Problem to work on — An identical copy of the listing below is all the answer should contain.

═══ Dataset excerpts

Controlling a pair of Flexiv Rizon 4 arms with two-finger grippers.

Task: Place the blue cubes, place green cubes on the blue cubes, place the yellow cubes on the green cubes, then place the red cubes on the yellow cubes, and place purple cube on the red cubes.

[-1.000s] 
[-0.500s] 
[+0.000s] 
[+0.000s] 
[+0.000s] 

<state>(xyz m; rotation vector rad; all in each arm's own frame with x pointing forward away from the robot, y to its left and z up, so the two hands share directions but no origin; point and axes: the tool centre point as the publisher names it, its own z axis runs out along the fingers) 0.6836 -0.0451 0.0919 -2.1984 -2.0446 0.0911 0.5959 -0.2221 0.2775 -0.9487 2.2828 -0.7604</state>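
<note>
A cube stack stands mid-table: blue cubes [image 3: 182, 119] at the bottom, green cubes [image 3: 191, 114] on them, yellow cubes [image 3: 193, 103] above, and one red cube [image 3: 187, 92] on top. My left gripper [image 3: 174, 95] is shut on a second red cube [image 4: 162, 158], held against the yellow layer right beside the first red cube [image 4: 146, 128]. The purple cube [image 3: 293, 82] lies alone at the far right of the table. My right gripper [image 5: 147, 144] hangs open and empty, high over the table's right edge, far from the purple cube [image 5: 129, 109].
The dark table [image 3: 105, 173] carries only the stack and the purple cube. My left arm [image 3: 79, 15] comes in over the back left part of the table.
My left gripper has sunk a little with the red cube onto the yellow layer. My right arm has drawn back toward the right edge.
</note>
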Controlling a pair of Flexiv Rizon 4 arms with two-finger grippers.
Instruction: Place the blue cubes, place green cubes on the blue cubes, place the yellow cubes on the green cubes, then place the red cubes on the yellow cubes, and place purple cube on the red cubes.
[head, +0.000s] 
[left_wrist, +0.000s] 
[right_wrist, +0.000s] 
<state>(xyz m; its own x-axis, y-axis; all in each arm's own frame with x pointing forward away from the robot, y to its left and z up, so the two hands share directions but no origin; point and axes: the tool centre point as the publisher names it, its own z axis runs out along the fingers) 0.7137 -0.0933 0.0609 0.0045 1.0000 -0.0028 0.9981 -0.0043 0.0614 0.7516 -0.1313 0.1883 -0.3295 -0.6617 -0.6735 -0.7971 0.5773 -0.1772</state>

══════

Answer to the problem —
Controlling a pair of Flexiv Rizon 4 arms with two-finger grippers.

Task: Place the blue cubes, place green cubes on the blue cubes, place the yellow cubes on the green cubes, then place the red cubes on the yellow cubes, and place purple cube on the red cubes.

[-1.000s] 
[-0.500s] 
[+0.000s] 
[+0.000s] 
[+0.000s] 

<state>(xyz m; rotation vector rad; all in each arm's own frame with x pointing forward away from the robot, y to its left and z up, so the two hands share directions but no origin; point and axes: the tool centre point as the publisher names it, its own z axis runs out along the fingers) 0.6836 -0.0451 0.0919 -2.1984 -2.0446 0.0911 0.5959 -0.2221 0.2775 -0.9487 2.2828 -0.7604</state>
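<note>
A cube stack stands mid-table: blue cubes [image 3: 182, 119] at the bottom, green cubes [image 3: 191, 114] on them, yellow cubes [image 3: 193, 103] above, and one red cube [image 3: 187, 92] on top. My left gripper [image 3: 174, 95] is shut on a second red cube [image 4: 162, 158], held against the yellow layer right beside the first red cube [image 4: 146, 128]. The purple cube [image 3: 293, 82] lies alone at the far right of the table. My right gripper [image 5: 147, 144] hangs open and empty, high over the table's right edge, far from the purple cube [image 5: 129, 109].
The dark table [image 3: 105, 173] carries only the stack and the purple cube. My left arm [image 3: 79, 15] comes in over the back left part of the table.
My left gripper has sunk a little with the red cube onto the yellow layer. My right arm has drawn back toward the right edge.
</note>
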Controlling a pair of Flexiv Rizon 4 arms with two-finger grippers.
Instruction: Place the blue cubes, place green cubes on the blue cubes, place the yellow cubes on the green cubes, then place the red cubes on the yellow cubes, and place purple cube on the red cubes.
[head, +0.000s] 
[left_wrist, +0.000s] 
[right_wrist, +0.000s] 
<state>(xyz m; its own x-axis, y-axis; all in each arm's own frame with x pointing forward away from the robot, y to its left and z up, so the two hands share directions but no origin; point and axes: the tool centre point as the publisher names it, its own z axis runs out along the fingers) 0.7137 -0.0933 0.0609 0.0045 1.0000 -0.0028 0.9981 -0.0043 0.0614 0.7516 -0.1313 0.1883 -0.3295 -0.6617 -0.6735 -0.7971 0.5773 -0.1772</state>

This finishes the answer.